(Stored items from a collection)
--------------------------------
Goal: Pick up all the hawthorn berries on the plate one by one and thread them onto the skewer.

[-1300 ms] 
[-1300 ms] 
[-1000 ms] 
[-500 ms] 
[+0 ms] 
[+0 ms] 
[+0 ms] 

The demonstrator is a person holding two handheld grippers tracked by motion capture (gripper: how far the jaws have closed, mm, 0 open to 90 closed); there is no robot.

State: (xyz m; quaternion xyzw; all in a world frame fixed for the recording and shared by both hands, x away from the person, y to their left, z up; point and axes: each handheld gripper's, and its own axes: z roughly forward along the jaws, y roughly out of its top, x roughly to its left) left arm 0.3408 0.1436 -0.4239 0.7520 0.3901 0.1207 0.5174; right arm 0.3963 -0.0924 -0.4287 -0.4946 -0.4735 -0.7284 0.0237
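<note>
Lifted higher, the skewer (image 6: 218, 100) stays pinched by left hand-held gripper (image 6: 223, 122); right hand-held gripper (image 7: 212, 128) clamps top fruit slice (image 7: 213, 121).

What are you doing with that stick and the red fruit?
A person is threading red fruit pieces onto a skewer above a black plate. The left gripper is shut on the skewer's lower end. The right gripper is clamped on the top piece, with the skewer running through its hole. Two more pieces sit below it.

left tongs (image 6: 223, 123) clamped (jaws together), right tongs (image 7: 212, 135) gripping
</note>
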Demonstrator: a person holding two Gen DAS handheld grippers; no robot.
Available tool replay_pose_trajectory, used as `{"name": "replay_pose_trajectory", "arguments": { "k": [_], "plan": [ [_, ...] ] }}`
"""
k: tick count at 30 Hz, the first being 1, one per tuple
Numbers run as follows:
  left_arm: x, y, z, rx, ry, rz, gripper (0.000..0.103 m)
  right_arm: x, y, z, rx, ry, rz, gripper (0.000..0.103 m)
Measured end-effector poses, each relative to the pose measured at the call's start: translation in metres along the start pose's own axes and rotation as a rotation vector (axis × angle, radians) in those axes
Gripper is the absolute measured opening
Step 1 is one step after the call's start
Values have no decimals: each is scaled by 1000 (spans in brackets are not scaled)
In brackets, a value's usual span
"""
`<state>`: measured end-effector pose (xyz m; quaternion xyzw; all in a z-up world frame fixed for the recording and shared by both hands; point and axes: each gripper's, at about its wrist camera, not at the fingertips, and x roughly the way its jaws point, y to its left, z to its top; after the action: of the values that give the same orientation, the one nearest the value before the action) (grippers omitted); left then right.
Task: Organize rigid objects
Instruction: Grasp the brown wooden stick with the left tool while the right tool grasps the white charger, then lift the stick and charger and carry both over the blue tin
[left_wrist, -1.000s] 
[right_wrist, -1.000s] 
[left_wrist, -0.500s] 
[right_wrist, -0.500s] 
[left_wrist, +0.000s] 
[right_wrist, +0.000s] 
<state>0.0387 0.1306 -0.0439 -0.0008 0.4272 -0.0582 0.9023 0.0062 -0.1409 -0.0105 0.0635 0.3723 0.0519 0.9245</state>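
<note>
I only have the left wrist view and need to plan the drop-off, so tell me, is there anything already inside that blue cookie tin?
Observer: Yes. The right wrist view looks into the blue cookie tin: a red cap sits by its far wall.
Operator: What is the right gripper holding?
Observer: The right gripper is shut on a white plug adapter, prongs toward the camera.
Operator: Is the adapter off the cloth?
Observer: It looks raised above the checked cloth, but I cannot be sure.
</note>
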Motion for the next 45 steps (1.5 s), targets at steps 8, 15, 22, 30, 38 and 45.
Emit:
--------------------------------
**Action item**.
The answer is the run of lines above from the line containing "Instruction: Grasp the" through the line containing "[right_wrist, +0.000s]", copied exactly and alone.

**Response area**.
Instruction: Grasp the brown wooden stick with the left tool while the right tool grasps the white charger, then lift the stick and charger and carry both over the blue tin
[left_wrist, -1.000s] 
[right_wrist, -1.000s] 
[left_wrist, -0.500s] 
[right_wrist, -0.500s] 
[left_wrist, +0.000s] 
[right_wrist, +0.000s] 

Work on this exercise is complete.